Nous aurions dû faire cela contre les coronavirus, dit Neyts. "Nous connaissions déjà six coronavirus, dont deux mauvais :le SRAS et le MERS. Si nous avions déjà investi dans un inhibiteur de virus contre ces variantes connues, il aurait peut-être aussi fonctionné contre le nouveau virus. Nous aurions alors pu traiter quelques centaines de patients dans les premières semaines après l'épidémie de Wuhan et étouffer l'épidémie dans l'œuf. »
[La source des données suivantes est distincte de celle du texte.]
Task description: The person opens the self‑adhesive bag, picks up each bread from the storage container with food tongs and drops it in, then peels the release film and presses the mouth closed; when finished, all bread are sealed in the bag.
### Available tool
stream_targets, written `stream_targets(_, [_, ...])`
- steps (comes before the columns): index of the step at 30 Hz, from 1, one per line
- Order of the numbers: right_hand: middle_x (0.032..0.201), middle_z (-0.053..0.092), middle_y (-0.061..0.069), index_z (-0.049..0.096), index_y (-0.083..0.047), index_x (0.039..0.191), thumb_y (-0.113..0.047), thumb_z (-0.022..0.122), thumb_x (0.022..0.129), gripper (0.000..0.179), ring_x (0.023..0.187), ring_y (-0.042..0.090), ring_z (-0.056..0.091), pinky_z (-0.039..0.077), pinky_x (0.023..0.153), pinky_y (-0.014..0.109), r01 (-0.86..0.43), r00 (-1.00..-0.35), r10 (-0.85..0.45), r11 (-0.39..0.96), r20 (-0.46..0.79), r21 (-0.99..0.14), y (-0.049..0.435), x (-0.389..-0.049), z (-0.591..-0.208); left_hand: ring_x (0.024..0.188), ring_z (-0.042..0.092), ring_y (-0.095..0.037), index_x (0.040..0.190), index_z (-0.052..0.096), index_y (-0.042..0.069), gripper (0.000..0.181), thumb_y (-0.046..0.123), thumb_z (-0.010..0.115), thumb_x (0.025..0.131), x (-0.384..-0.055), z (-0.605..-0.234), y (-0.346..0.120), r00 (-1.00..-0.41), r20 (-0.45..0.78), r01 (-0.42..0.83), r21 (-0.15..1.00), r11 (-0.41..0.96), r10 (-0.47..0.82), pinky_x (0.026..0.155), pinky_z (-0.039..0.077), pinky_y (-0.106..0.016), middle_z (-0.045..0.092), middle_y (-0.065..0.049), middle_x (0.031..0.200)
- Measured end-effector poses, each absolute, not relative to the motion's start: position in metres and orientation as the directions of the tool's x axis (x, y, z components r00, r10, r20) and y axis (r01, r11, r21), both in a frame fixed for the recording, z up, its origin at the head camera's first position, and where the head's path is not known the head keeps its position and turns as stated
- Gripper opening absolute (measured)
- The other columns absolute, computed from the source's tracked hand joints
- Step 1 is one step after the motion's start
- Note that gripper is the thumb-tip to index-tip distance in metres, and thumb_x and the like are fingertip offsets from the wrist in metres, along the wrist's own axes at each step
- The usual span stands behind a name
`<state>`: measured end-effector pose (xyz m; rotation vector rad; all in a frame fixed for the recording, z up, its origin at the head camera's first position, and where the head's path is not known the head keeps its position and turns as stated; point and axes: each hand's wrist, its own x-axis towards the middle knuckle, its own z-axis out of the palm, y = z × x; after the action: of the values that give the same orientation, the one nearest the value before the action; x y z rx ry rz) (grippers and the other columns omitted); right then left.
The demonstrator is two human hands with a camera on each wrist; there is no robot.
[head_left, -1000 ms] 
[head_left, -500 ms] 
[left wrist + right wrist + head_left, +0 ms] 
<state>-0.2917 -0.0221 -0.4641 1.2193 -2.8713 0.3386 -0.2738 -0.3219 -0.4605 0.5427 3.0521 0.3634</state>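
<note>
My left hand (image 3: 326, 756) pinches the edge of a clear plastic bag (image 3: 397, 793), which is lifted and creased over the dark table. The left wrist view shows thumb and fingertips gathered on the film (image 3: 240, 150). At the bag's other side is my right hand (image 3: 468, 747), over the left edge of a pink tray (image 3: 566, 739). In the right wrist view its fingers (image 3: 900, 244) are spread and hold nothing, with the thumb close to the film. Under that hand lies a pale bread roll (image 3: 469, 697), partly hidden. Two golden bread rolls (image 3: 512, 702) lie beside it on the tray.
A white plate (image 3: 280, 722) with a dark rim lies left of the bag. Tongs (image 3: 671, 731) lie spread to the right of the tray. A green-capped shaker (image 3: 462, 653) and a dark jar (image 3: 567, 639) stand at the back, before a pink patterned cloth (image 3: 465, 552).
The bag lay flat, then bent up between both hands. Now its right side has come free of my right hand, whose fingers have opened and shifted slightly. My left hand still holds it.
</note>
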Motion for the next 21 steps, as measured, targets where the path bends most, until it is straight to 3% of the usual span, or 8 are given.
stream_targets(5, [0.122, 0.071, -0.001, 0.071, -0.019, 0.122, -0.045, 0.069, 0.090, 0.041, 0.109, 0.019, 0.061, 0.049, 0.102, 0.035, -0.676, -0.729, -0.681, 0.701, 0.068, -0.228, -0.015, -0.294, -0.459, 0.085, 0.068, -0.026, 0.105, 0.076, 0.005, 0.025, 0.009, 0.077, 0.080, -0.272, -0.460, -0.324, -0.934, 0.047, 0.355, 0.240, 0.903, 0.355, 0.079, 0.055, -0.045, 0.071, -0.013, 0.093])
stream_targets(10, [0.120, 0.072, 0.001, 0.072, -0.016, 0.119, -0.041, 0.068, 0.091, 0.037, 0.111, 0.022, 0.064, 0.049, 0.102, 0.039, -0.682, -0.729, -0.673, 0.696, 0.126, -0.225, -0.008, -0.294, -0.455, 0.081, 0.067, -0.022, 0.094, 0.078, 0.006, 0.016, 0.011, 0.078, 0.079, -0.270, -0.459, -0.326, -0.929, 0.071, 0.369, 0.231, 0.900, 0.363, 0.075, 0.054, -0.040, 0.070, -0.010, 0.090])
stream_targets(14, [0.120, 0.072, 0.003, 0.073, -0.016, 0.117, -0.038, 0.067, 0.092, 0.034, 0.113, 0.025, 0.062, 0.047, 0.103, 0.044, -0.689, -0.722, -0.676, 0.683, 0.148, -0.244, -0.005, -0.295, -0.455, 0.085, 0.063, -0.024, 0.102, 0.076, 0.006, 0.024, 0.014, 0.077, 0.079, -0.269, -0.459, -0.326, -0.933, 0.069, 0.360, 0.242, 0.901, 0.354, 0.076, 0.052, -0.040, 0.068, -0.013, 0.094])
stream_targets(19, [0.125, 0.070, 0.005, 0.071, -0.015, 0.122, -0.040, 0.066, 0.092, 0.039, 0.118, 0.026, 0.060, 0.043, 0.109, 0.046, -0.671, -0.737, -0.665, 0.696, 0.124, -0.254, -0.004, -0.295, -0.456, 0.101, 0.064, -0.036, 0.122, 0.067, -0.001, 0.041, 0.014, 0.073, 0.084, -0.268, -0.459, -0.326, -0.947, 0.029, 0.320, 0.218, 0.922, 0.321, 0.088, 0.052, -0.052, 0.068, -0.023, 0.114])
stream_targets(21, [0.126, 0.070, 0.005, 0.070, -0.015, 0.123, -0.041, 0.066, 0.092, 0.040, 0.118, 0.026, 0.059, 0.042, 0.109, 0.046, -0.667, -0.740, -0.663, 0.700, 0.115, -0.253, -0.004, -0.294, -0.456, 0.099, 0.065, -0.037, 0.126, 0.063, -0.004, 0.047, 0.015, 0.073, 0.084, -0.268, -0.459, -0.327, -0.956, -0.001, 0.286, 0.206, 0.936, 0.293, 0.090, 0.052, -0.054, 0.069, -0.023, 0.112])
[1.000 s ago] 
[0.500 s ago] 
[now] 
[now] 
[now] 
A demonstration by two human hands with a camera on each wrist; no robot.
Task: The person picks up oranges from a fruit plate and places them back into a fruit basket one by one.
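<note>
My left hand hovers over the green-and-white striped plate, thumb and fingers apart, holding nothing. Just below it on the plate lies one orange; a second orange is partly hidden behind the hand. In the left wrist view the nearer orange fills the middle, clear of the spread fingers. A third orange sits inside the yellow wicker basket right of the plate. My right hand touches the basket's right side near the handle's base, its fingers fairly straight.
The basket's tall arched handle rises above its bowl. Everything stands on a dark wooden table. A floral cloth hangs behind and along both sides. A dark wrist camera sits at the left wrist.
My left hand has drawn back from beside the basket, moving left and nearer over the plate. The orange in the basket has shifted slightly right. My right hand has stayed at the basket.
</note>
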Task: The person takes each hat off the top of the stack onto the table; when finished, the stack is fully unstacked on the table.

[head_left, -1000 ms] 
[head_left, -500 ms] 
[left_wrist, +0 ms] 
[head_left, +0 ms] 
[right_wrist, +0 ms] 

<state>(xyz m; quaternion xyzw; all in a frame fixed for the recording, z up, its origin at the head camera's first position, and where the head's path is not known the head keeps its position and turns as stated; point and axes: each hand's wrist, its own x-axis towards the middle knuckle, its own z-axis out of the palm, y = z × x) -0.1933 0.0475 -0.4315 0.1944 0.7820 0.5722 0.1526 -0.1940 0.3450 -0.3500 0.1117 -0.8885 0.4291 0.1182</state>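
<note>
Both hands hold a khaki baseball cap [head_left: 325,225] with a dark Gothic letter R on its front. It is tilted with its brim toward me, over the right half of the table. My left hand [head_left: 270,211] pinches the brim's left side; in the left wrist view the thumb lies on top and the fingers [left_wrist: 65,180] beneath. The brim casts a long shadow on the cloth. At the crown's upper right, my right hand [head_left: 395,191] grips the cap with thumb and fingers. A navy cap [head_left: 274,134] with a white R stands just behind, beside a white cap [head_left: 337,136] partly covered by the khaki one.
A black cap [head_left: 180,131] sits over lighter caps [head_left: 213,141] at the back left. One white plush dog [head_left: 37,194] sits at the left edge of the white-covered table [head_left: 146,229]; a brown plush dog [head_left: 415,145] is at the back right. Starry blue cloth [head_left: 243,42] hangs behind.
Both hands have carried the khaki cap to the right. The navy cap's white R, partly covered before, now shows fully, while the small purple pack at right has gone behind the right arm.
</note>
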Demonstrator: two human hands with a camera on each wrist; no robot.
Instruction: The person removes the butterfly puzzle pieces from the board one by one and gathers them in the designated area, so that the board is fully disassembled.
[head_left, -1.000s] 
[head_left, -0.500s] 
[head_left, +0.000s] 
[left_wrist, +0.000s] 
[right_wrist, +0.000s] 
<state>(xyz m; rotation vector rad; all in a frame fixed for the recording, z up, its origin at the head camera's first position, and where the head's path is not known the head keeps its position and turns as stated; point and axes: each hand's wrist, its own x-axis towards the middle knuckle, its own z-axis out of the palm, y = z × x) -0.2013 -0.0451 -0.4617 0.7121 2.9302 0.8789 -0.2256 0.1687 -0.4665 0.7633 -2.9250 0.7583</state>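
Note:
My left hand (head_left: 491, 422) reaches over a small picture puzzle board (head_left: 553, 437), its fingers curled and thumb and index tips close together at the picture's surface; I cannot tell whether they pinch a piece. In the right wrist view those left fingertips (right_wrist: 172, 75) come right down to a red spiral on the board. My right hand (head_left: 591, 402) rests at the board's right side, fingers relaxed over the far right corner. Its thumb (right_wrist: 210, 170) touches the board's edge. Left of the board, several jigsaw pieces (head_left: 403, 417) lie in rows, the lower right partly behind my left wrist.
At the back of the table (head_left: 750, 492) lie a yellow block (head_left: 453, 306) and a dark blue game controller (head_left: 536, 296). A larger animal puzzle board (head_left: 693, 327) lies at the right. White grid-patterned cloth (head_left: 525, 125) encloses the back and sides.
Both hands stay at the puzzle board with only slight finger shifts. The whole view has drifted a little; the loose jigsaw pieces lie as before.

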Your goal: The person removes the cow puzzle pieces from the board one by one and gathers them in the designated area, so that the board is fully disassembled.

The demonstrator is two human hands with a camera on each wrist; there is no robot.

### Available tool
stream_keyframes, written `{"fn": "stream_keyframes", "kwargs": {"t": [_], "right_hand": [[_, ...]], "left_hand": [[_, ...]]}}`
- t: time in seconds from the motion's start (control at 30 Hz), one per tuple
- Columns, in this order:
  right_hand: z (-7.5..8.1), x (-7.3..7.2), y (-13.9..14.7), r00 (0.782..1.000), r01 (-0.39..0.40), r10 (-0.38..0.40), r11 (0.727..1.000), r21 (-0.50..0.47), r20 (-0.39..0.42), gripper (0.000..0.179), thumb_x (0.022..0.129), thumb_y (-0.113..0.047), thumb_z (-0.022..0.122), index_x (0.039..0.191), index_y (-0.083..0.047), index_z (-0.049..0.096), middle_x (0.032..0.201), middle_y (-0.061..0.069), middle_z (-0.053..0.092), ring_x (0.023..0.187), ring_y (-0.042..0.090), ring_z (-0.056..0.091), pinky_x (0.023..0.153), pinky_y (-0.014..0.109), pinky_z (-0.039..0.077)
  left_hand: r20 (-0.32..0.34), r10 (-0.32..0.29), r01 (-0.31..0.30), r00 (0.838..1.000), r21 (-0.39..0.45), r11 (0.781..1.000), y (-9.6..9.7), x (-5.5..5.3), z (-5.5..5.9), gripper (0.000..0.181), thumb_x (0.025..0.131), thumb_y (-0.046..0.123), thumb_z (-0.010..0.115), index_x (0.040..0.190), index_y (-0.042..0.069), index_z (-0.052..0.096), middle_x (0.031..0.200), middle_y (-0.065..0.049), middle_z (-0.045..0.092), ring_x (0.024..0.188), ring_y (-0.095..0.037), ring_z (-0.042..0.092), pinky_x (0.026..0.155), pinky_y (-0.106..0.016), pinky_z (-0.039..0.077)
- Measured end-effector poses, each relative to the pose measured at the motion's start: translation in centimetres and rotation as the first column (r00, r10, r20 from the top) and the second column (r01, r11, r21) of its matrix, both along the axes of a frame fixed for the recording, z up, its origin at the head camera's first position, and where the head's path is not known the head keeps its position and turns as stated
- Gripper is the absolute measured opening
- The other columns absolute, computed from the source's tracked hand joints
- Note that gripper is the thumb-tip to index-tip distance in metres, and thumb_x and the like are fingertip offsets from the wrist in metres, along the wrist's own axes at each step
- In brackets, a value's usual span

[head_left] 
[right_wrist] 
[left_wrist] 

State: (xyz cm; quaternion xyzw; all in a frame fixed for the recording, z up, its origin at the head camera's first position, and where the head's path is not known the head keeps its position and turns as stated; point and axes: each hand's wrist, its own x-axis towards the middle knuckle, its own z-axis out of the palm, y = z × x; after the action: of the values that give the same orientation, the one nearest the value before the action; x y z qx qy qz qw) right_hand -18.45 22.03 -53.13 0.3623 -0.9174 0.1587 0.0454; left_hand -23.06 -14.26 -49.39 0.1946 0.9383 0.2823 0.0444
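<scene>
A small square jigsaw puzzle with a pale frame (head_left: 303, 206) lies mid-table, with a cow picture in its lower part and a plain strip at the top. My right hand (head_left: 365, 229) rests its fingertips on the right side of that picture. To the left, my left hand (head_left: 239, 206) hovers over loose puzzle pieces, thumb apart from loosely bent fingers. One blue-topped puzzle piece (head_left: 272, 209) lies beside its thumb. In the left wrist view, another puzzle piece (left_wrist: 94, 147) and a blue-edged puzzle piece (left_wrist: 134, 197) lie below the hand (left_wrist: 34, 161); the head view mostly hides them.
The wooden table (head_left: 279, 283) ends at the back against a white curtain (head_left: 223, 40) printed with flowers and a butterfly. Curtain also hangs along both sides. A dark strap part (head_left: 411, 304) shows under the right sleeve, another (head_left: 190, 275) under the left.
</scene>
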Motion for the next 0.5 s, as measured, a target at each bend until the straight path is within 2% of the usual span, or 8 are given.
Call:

Contrairement à ses prédécesseurs, le nouveau coronavirus ne semble pas s'éteindre. Neyts espère que le virus pourra enfin déclencher quelque chose. Même de petits pays comme la Belgique et les Pays-Bas dépensent des milliards pour la défense. Alors qu'on peut développer des inhibiteurs de virus pour quelques centaines de millions d'euros par famille de virus. Il est temps que nous réalisions que pour notre sécurité, nous devons investir non seulement dans des réservoirs et des F35, mais aussi dans des inhibiteurs de virus."